Assignment:
Reproduce the entries shown below only from the line with "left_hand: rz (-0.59" down to the line with "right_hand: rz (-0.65", keeping both end lines and copying each one exactly.

Material provided:
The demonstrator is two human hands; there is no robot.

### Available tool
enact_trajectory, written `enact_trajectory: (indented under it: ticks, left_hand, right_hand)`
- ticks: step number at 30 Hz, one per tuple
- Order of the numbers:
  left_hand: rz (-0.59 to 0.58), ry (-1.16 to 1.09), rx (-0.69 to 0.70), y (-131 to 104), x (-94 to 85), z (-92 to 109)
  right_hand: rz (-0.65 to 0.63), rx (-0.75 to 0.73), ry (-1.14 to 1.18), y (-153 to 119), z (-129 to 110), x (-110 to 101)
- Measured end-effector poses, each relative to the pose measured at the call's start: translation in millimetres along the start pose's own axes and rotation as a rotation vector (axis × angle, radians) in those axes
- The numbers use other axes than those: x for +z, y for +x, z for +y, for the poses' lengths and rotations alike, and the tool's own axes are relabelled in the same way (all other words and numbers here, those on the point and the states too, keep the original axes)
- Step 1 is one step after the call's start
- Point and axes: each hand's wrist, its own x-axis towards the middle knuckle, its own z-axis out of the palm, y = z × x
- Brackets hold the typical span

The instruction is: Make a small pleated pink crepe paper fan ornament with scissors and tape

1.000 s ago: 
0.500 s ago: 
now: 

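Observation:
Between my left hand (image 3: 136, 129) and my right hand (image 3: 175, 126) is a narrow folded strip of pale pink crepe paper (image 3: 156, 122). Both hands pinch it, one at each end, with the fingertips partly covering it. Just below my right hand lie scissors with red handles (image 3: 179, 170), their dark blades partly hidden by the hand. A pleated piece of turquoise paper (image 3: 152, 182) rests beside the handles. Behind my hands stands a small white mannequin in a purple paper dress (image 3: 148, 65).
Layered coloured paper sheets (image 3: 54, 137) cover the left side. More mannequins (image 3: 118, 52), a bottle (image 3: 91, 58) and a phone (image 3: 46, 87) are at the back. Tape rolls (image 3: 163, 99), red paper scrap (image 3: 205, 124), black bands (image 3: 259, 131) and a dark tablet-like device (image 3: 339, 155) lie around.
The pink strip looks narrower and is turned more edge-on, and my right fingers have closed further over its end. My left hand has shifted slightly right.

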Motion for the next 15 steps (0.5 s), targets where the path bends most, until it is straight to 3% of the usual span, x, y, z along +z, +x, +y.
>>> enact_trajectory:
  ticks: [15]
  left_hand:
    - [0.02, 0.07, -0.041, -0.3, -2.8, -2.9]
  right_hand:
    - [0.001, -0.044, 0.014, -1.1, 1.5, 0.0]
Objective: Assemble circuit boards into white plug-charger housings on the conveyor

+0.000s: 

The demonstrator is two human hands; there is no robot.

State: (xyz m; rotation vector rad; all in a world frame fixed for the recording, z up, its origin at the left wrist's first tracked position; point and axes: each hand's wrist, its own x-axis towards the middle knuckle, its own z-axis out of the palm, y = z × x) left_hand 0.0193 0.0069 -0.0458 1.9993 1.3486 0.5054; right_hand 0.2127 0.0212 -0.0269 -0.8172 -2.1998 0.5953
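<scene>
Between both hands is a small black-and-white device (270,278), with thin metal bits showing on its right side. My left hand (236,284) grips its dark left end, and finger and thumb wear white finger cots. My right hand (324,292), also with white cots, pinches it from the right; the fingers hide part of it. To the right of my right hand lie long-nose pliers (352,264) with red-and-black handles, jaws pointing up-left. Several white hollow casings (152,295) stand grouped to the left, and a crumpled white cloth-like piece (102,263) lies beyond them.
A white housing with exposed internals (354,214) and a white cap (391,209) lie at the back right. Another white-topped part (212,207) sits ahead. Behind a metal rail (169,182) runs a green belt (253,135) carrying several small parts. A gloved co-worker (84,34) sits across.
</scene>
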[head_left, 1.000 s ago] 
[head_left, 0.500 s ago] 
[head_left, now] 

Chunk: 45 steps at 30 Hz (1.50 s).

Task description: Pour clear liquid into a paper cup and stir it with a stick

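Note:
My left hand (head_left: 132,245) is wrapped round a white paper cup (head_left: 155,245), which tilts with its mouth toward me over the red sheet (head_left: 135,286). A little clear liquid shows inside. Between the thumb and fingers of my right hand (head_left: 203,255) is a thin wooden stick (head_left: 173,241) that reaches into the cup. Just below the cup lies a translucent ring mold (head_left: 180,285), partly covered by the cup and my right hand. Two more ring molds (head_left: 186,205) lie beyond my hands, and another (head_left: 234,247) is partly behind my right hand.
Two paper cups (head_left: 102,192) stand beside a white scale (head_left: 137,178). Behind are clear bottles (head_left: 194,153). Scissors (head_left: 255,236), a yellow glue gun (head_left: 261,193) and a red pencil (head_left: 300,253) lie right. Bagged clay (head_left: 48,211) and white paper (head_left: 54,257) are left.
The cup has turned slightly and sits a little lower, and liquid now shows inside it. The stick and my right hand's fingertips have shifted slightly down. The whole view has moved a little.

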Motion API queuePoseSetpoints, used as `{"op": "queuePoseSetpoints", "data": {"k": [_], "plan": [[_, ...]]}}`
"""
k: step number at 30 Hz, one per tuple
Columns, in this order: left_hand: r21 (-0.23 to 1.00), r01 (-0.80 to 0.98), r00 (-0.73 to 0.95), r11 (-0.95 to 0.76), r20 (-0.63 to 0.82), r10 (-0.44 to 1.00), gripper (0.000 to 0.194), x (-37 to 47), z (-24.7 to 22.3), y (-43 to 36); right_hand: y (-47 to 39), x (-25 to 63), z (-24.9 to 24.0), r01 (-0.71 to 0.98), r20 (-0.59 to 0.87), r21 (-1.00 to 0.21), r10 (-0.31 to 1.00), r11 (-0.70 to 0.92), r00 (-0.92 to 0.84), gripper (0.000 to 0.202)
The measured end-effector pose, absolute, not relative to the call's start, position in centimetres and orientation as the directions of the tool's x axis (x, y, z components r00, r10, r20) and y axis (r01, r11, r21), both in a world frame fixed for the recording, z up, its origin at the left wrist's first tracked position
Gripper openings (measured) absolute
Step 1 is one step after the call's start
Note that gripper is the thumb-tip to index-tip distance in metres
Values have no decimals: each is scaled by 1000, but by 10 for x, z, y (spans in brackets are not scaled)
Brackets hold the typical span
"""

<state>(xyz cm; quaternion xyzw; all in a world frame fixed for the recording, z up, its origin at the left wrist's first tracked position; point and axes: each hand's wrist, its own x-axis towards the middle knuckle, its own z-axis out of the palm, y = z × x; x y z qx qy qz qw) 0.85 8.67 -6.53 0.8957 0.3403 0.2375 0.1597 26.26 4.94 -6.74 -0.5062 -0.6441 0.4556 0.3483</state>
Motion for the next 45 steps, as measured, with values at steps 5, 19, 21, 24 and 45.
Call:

Problem solution:
  left_hand: rz (-0.59 to 0.58), ry (-1.16 to 1.09), rx (-0.69 to 0.70), y (-131 to 104), x (-94 to 85), z (-92 to 109)
  right_hand: rz (-0.65 to 0.63), rx (-0.75 to 0.73), ry (-1.14 to 1.18), y (-153 to 119), z (-129 to 110), x (-110 to 101)

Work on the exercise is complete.